(Beginning of DATASET EXCERPT)

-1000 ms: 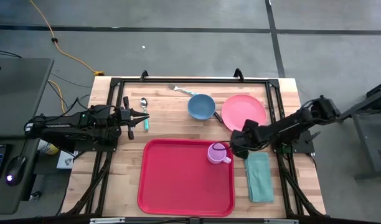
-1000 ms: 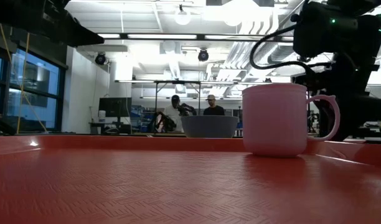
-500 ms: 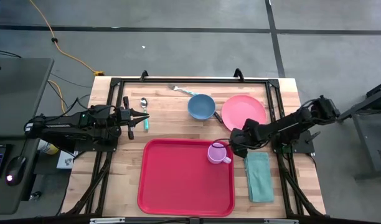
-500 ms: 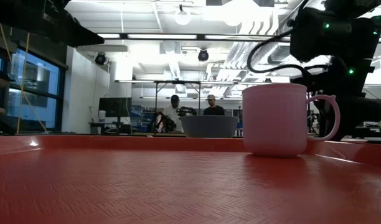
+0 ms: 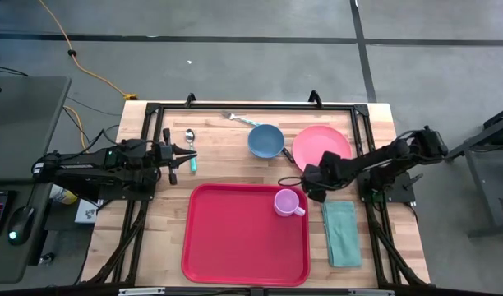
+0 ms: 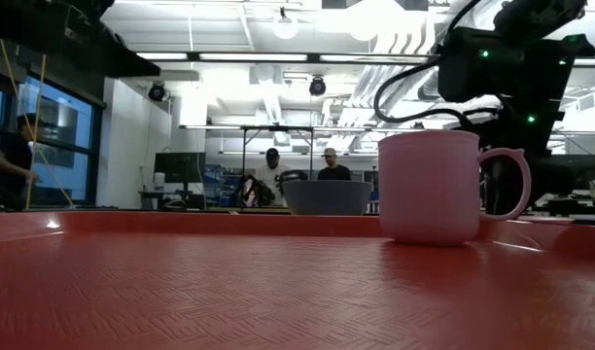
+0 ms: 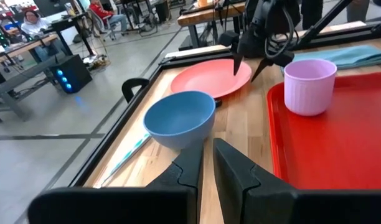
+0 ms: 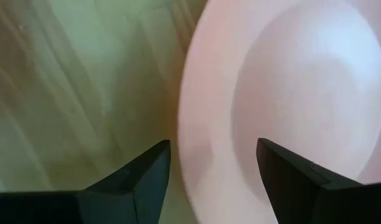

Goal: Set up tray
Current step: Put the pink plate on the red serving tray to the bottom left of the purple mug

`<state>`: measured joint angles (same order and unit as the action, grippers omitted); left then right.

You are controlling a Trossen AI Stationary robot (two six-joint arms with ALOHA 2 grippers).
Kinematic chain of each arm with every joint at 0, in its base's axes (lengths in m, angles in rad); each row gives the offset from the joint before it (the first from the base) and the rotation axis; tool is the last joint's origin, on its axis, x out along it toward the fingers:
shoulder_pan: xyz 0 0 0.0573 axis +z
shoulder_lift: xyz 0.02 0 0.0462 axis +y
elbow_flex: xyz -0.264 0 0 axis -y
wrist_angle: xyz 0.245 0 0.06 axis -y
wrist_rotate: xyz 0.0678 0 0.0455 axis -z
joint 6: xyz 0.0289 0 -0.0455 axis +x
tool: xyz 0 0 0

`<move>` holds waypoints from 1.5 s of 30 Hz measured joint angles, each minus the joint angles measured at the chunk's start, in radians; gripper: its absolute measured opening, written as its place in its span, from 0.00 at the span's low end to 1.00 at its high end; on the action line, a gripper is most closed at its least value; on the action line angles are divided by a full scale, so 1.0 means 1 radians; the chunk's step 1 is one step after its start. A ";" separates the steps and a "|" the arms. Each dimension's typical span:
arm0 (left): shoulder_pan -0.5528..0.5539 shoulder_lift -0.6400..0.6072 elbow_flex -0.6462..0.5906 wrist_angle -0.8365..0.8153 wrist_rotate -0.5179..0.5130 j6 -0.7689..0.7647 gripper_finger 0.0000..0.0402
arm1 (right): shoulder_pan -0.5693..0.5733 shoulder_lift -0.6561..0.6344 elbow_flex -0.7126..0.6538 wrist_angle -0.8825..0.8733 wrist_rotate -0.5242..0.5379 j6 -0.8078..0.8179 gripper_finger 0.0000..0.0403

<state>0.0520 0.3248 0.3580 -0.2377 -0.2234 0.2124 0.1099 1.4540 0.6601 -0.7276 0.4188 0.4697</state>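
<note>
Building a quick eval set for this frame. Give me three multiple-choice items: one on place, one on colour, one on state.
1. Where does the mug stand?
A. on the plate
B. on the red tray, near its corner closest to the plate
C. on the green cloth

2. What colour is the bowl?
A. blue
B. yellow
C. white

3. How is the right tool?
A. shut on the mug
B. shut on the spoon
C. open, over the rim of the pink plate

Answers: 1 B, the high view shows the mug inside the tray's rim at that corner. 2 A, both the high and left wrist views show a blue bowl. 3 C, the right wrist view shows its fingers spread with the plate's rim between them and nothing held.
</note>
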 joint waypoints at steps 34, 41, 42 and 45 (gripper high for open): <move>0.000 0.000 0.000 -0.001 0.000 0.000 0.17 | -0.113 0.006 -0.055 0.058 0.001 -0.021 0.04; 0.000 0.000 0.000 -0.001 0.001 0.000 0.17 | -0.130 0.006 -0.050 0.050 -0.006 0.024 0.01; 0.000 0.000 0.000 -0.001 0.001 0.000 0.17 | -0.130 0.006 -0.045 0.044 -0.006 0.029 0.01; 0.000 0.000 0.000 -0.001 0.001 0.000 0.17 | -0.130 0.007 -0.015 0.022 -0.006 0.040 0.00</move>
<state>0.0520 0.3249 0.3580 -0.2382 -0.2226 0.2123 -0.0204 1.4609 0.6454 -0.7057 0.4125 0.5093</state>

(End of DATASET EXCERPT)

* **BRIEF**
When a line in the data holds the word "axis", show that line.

* **WRITTEN SOLUTION**
Kinematic chain of each arm with every joint at 0, in its base's axes (lengths in m, angles in rad); each row gives the offset from the joint before it (the first from the base) and the rotation axis; tool is the last joint's origin, on its axis, x out along it toward the fingers:
shoulder_pan: xyz 0 0 0.0573 axis +z
shoulder_lift: xyz 0.02 0 0.0462 axis +y
elbow_flex: xyz -0.264 0 0 axis -y
wrist_angle: xyz 0.245 0 0.06 axis -y
wrist_rotate: xyz 0.0678 0 0.0455 axis -z
joint 6: xyz 0.0289 0 -0.0455 axis +x

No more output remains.